At the end of the journey, near a village called Sei Gohong, I saw what looked like strange fields afloat on the river.
The plants were just accidental outgrowths of unfussy seeds. It was the mats that they grew on that mattered: hundreds of hunks of rubber with a peculiar acrid aroma. To make them the villagers tap trees for latex in the dry season, then pour the latex in moulds to set. In the wet season they float the pillow sized pieces of rubber downriver where buyers and processers await.
The places I had seen in just two days exemplified the way people and nature can collide or coexist. In February 2012, the Center for International Forestry Research published a study that shows how traditional livelihoods in Indonesian Borneo are in decline because so much of its forests are now reserved for logging or mining. But forest conservation also imposes limits on livelihoods for people with few safety nets.
Villagers from Sei Gohong used to harvest natural resources from Kaja and other islands where today human visitors are banned so the rare orangutans can roam unmolested. People from Kereng Bangkerai used to visit the nearby forest to hunt, chop trees and gather wild fruits and other good things. Some had jobs in the timber sector but the logging concessions have been closed to create the park and the forest is now off-limits.
Selling nests and tapping rubber are among the many profitable offspring of marriages between human ingenuity and nature’s capacity to give. But even as that capacity declines, there are still bigger prizes to seize and both communities could soon gain in other ways.
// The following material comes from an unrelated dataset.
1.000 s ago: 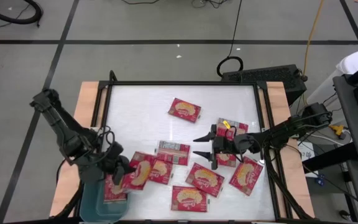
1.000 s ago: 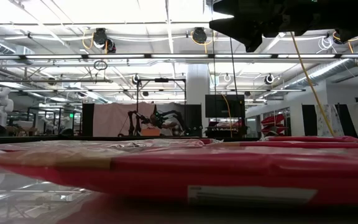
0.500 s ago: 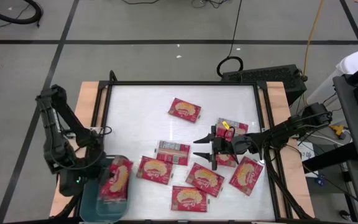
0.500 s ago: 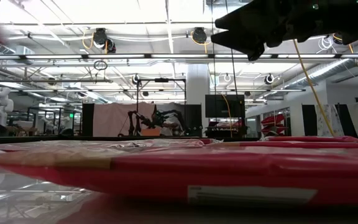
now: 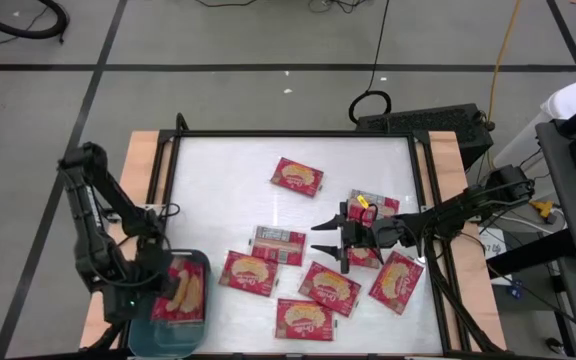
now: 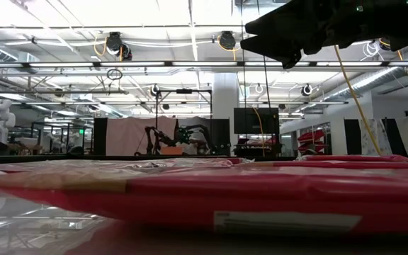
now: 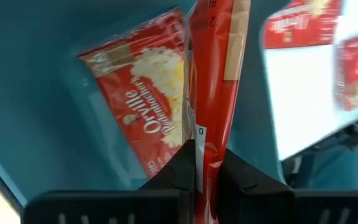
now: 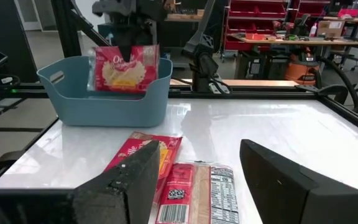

In Sebangau National Park, I planted a tree in an area that stands to attract large sums of finance through an international scheme that will allow people, companies and countries to offset their carbon emissions by paying to plant trees and protect forests. And the orangutans on the river islands could soon attract a steady flow of international tourists with money to spend in the local economy.
What happens next will decide whether efforts to conserve the forest and the apes can really work, and benefits to local communities will be critical. But as Adianto P. Simamora, a journalist friend from Indonesia, reported in the Jakarta Post in May 2011, the locals don’t know much about the coming cash for carbon and how to get a fair share of it.
And while tourists in Africa will pay US$500 to US$750 a day to see gorillas, in Sei Gohong, visitors will be charged just US$22 to see orangutans. Yet a quick search of the Internet shows that companies are already offering tourists the chance to visit the apes of Kaja Island in tour packages that cost US$1000 or more.
If the local people don’t get a decent share of the dollars that are set to flow, I suspect some will resort to what they have done for generations, even if that means breaking rules that have been imposed (see the story of Lambir Hills National Park on the other side of Borneo).
It is one thing to monetize nature — whether from birds nests or rubber or carbon-capturing trees and the orangutans that climb them. It is something else to spread the benefits of biodiversity in a way that keeps them safe. How such prizes are shared could decide whether economies can really be green and if nature’s treasures will continue to gleam.